HONG KONG — North Korea launched an intercontinental ballistic missile for the first time since 2017, its neighbors said Thursday, in a major escalation of tensions over its weapons program.
Japanese Prime Minister Fumio Kishida said the missile was believed to be a new kind of ICBM, and condemned the test as an “unforgivable outrage.”
“These series of actions taken by North Korea threaten the peace and security of our country, the region and the international community, and they are absolutely unacceptable,” he said from Brussels, where he landed Thursday to meet with world leaders on the crisis in Ukraine.
South Korea’s Joint Chiefs of Staff also said the missile appeared to be an ICBM, Reuters reported.
The dramatic move, which officials in the United States had warned might be coming, is the latest in a series of weapons tests that experts say are meant to force the international community to recognize Kim Jong Un’s regime as a nuclear power and lift sanctions that have devastated the country’s economy.
The launch ended a self-imposed moratorium on testing ICBMs and nuclear weapons that North Korea declared in 2018 ahead of diplomatic talks with former President Donald Trump that ultimately collapsed. The country is barred from such tests under United Nations Security Council resolutions.
White House press secretary Jen Psaki condemned the test and said the Biden administration was assessing the situation in close coordination with allies.
“This action demonstrates that the DPRK continues to prioritize its weapons of mass destruction and ballistic missile programs over the well-being of its people,” she said in a statement, referring to North Korea by its official name, the Democratic People’s Republic of Korea. “We urge all countries to hold the DPRK accountable for such violations and call on the DPRK to come to the table for serious negotiations.”
Japan’s top government spokesman, Chief Cabinet Secretary Hirokazu Matsuno, said the missile was launched east from North Korea’s western coast. He said it landed at 3:44 p.m. local time (2:44 a.m. ET) in the sea about 90 miles west of Oshima Peninsula on northern Hokkaido Island, within Japan’s exclusive economic zone.
Matsuno said the missile was estimated to have been in the air for 71 minutes, flew a distance of 680 miles and reached a maximum altitude of more than 3,725 miles.
That compares with 53 minutes, a distance of 590 miles and an altitude of about 2,780 miles when North Korea last tested an ICBM in November 2017. Pyongyang said that missile, the Hwasong-15, could potentially reach the continental United States.
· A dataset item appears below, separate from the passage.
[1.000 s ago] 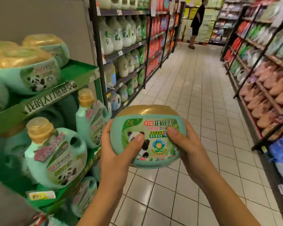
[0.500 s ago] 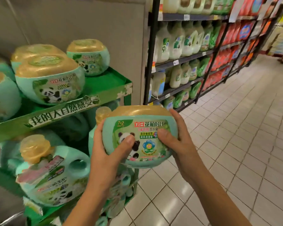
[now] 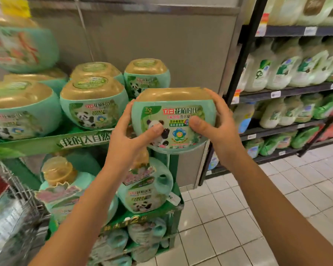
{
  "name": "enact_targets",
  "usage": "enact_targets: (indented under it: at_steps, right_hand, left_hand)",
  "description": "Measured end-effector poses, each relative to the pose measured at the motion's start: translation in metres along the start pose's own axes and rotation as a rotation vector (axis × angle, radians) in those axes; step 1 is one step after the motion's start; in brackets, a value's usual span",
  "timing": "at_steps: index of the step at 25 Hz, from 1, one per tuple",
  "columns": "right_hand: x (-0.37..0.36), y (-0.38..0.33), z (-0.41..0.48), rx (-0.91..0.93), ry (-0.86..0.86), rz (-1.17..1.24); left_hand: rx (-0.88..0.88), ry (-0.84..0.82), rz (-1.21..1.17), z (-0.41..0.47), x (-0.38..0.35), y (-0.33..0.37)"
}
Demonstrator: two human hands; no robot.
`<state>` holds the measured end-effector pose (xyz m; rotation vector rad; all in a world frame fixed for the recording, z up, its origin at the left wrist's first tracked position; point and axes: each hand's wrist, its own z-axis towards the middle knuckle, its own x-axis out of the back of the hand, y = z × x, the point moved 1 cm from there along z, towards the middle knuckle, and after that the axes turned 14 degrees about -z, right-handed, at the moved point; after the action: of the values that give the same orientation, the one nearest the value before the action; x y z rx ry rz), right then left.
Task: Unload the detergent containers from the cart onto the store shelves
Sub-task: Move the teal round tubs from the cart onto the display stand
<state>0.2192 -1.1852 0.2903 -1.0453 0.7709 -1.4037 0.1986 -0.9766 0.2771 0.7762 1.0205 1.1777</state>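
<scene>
You held the detergent tub (image 3: pixel 178 104) upright in the air, gripped from both sides. Your left hand (image 3: pixel 129 139) curled round its left flank, thumb pressed on the panda label; your right hand (image 3: pixel 221 129) wrapped its right flank, thumb on the front. Just behind it stood matching tubs (image 3: pixel 93 104) on the green display shelf (image 3: pixel 46 144); farther right, pale bottles (image 3: pixel 277 70) filled a dark rack (image 3: pixel 288 92).

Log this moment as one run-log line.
left hand: holds detergent tub | right hand: holds detergent tub | detergent tub: upright, off the shelf | green display shelf: similar tubs standing on it | placed: not yet
</scene>
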Motion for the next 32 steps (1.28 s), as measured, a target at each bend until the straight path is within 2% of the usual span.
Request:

Earlier this month, the Biden administration had warned that North Korea was secretly testing elements of a new ICBM system ahead of a potential full-range launch. It imposed new sanctions over two missile tests on Feb. 27 and March 5 that it said involved the Hwasong-17, North Korea’s largest ICBM system. The Hwasong-17 first appeared at a military parade in October 2020, but had never been tested before.
North Korean state media quoted leader Kim Jong Un as saying that the two tests were part of a plan to launch reconnaissance satellites to monitor military action by the U.S. and its allies.
North Korea has ramped up testing of shorter-range missiles in recent months, especially since the start of the year.
The tests have included an intermediate-range ballistic missile capable of reaching the U.S. territory of Guam, as well as a hypersonic missile and a ballistic missile fired from a submarine. The country hinted in January that tests of nuclear weapons or long-range ballistic missiles might be next.